WHAT THE TASK ASKS:
Return exactly the lines of the records below, starting at the line that contains "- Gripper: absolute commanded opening" and ending at the line that contains "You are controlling", with both of those lines kept.

EXCERPTED DATA:

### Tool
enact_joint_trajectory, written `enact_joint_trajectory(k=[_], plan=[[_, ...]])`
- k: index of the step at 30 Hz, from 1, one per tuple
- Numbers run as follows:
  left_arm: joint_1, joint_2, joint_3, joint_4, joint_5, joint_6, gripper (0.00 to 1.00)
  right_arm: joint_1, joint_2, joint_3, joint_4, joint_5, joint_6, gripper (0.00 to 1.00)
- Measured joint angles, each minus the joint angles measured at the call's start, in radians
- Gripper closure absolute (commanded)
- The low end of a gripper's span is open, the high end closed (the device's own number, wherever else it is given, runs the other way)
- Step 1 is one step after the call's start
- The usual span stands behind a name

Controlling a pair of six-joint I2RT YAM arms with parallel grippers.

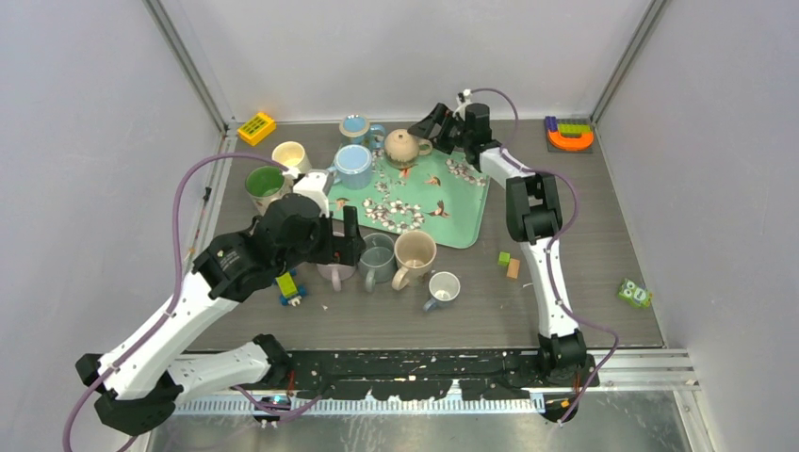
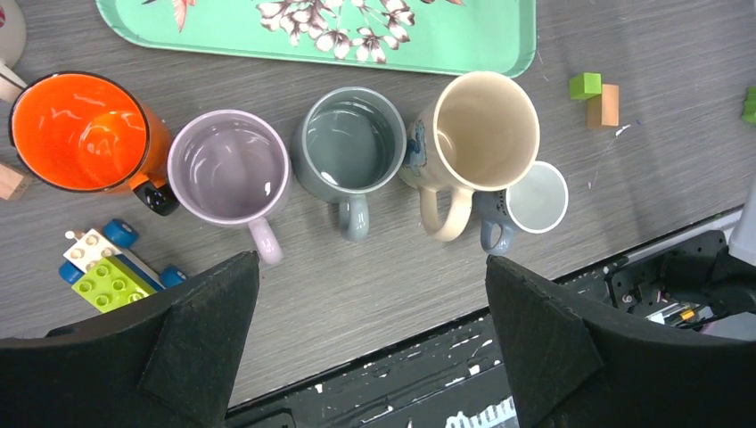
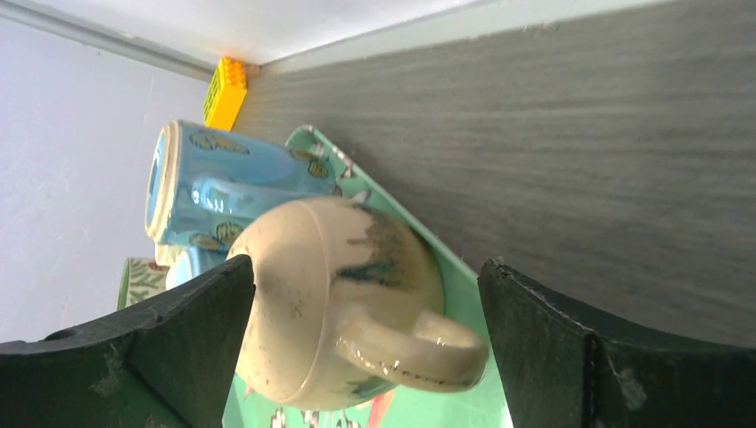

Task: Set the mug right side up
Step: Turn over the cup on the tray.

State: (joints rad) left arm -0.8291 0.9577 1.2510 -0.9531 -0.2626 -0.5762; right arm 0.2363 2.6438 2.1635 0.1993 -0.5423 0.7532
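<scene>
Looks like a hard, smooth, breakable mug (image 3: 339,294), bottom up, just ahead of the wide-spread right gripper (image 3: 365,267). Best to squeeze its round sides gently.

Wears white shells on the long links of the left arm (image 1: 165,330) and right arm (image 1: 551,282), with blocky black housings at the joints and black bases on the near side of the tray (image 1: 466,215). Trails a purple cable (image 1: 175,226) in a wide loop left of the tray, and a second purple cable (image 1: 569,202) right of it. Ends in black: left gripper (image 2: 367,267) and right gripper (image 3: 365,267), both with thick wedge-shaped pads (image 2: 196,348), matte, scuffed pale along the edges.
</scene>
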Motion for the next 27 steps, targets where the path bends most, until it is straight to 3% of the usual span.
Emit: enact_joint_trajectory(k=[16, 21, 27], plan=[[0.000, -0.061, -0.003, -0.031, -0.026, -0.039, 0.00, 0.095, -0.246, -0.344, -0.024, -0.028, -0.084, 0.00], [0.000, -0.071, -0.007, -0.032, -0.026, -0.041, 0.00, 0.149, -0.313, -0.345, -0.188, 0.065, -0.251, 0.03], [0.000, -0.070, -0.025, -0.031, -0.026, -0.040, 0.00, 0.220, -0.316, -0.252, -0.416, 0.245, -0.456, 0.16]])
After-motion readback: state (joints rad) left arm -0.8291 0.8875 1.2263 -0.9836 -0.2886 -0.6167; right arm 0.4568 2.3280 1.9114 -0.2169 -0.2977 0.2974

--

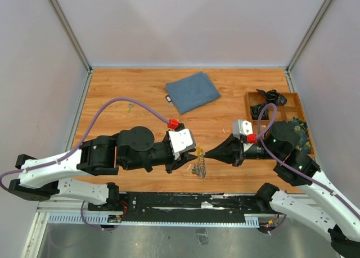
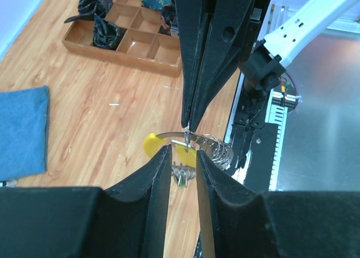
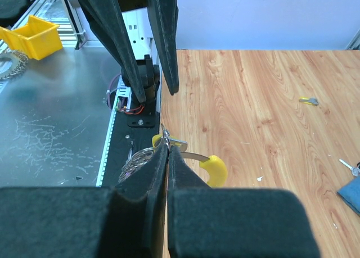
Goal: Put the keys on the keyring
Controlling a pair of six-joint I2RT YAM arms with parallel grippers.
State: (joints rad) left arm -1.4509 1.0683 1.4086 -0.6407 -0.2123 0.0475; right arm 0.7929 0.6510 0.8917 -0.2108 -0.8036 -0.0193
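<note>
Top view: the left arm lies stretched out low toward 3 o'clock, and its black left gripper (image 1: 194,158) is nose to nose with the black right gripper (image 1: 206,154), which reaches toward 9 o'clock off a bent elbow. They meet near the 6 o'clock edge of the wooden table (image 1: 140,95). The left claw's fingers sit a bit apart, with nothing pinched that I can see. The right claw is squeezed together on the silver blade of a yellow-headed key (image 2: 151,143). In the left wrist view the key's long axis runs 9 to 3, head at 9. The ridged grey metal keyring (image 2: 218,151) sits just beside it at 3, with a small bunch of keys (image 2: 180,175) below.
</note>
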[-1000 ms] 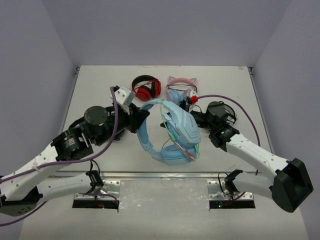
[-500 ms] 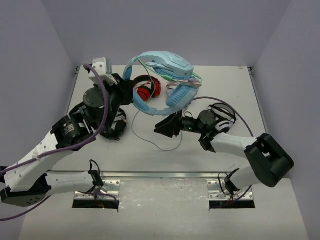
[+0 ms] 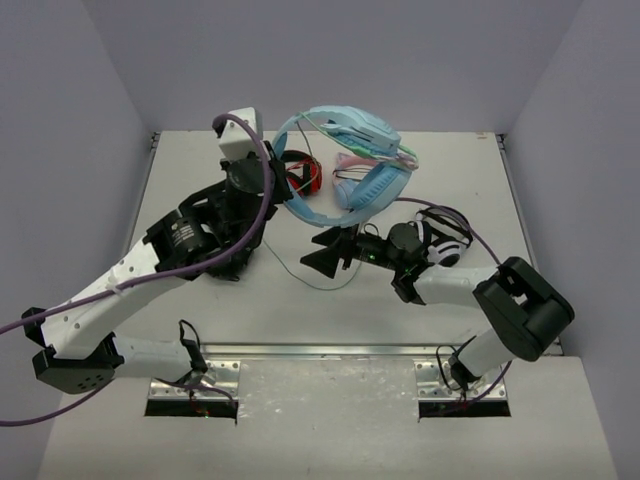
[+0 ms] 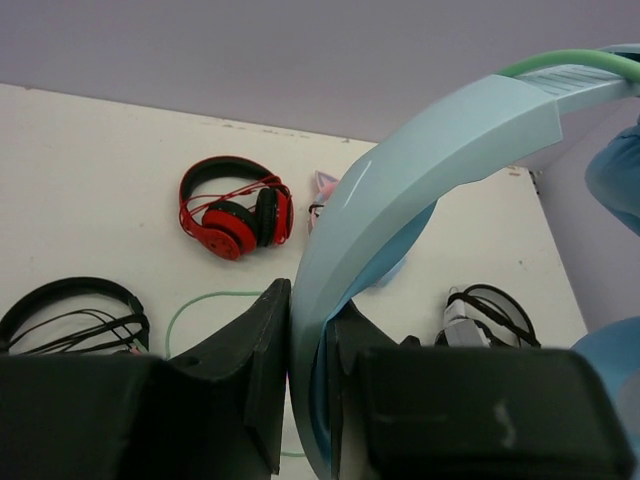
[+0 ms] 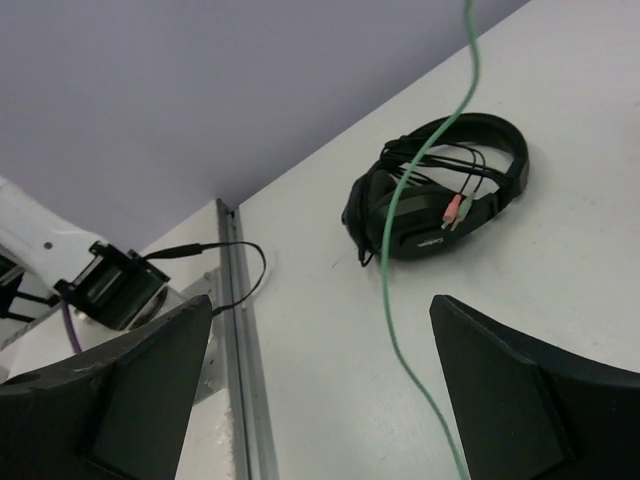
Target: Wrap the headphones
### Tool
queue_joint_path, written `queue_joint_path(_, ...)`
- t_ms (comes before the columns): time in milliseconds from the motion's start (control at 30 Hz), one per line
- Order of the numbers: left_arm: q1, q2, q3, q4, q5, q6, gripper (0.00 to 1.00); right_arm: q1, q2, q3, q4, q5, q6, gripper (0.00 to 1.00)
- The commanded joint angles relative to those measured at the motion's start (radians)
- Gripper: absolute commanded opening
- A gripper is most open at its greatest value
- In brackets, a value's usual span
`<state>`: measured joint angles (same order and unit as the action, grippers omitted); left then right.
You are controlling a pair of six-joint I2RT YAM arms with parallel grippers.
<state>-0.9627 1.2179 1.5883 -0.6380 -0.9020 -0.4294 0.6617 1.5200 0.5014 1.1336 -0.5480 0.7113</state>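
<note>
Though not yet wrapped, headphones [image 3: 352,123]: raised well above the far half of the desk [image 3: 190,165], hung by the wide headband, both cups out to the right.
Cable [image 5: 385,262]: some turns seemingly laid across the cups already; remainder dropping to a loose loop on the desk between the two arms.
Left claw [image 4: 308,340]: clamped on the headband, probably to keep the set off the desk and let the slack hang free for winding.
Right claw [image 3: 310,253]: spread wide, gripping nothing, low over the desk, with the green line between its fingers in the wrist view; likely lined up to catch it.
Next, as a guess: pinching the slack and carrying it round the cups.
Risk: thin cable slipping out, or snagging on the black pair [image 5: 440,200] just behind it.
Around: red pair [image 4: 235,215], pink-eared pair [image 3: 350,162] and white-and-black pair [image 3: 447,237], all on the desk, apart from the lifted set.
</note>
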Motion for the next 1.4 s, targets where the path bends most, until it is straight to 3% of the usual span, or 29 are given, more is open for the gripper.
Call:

WRITTEN RESPONSE:
- Gripper: absolute commanded opening
- A gripper is most open at its greatest value
- In brackets, a value's usual span
`<state>`: measured joint angles (same order and unit as the action, grippers omitted); left then right.
You are controlling a pair of six-joint I2RT YAM arms with parallel grippers.

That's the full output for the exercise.